The exact bandwidth you get from an Apple system depends on your configuration. But I am interested in single-core random access performance. To measure this performance, I construct a large array of indexes. These indexes form a random loop: starting from any element, if you read its value, treat it as an index, move to this index and so forth, you will visit each and every element in the large array. This type of benchmark is often described as ‘pointer chasing’ since it simulates what happens when your software is filled with pointers to data structures which themselves are made of pointers, and so forth.

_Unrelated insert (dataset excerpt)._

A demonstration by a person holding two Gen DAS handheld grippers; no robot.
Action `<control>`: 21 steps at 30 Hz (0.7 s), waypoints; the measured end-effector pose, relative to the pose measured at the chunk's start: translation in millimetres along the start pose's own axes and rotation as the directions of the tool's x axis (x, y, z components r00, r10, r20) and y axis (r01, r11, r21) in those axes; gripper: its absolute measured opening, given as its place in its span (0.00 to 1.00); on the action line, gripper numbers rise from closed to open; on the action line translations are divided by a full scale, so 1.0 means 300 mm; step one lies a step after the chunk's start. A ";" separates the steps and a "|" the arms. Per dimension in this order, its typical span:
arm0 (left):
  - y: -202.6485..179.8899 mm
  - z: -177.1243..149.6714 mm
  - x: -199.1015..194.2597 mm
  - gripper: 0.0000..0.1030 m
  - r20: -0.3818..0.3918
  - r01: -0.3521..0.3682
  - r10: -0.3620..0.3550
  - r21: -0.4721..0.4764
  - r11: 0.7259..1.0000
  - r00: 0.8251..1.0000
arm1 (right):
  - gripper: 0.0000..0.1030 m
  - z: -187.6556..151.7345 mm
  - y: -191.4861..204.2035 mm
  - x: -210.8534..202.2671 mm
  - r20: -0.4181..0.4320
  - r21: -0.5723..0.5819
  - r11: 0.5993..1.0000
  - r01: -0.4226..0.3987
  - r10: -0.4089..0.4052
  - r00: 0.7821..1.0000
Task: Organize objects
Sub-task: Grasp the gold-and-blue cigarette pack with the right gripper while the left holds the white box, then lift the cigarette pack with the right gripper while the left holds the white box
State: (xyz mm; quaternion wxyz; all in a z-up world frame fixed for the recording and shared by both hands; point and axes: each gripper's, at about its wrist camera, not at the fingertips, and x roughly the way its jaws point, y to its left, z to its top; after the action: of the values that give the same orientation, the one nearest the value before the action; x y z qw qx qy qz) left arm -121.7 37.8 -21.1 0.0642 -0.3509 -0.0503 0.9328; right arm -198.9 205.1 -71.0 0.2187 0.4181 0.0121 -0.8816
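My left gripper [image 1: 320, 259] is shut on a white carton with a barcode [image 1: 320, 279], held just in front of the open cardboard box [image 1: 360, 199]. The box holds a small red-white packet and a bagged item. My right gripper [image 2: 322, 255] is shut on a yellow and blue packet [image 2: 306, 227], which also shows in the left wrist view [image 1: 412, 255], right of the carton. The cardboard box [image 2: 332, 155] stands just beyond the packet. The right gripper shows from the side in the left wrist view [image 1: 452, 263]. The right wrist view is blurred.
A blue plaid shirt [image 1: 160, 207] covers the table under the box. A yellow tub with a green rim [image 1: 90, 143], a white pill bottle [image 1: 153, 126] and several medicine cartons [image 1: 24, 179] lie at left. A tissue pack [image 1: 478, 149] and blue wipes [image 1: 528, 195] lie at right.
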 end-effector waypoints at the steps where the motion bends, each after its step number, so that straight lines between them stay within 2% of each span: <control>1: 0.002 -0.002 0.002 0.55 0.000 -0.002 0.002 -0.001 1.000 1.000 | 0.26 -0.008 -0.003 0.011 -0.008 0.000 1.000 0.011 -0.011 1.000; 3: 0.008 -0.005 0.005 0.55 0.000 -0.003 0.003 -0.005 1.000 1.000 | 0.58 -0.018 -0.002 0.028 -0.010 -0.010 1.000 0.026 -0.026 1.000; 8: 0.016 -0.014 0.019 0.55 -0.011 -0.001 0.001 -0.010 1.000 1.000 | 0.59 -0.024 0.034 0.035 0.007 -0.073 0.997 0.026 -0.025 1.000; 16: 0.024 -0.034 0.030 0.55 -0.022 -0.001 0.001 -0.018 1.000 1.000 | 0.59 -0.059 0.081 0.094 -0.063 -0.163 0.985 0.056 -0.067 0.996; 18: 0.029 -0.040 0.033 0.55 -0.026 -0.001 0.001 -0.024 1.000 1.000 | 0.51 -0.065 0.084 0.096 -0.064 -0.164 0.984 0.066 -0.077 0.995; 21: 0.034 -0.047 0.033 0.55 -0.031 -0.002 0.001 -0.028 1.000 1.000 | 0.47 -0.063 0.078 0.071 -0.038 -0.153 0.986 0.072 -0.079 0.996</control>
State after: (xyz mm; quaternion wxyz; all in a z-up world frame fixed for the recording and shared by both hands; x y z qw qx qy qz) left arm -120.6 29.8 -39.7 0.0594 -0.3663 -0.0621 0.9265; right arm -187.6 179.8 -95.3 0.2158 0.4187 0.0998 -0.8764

When loading any value from memory, there is a latency of many cycles. Thankfully, modern processors can sustain many such loads at the same time. How many depends on the processor but modern processors can sustain tens of memory requests at any given time. This phenomenon is part of what we call memory-level parallelism : the ability of the memory subsystem to sustain many tasks at once.
Thus we can split the pointer-chasing benchmark into channels. Instead of starting at just one place, you can start at two locations at once, one at the ‘beginning’ and the other at the midpoint. And so forth. I refer the number of such divisions as a ‘channel’. So it is one channel, two channels and so forth. Obviously, the more channels you have, the faster you can go. From how fast you can go, you can estimate the effective bandwidth by assuming that each hit in the array is equivalent to loading a cache line (128 bytes).
I run my benchmarks on two processors (Apple M2 and Apple M4). I have to limit the number of channels since beyond a certain point, there is too much noise. A maximum of 28 channels works well.
Maybe unsurprisingly, I find that the difference between the M4 and the M2 is not enormous (about 15%). Both processors can visibly sustain 28 channels.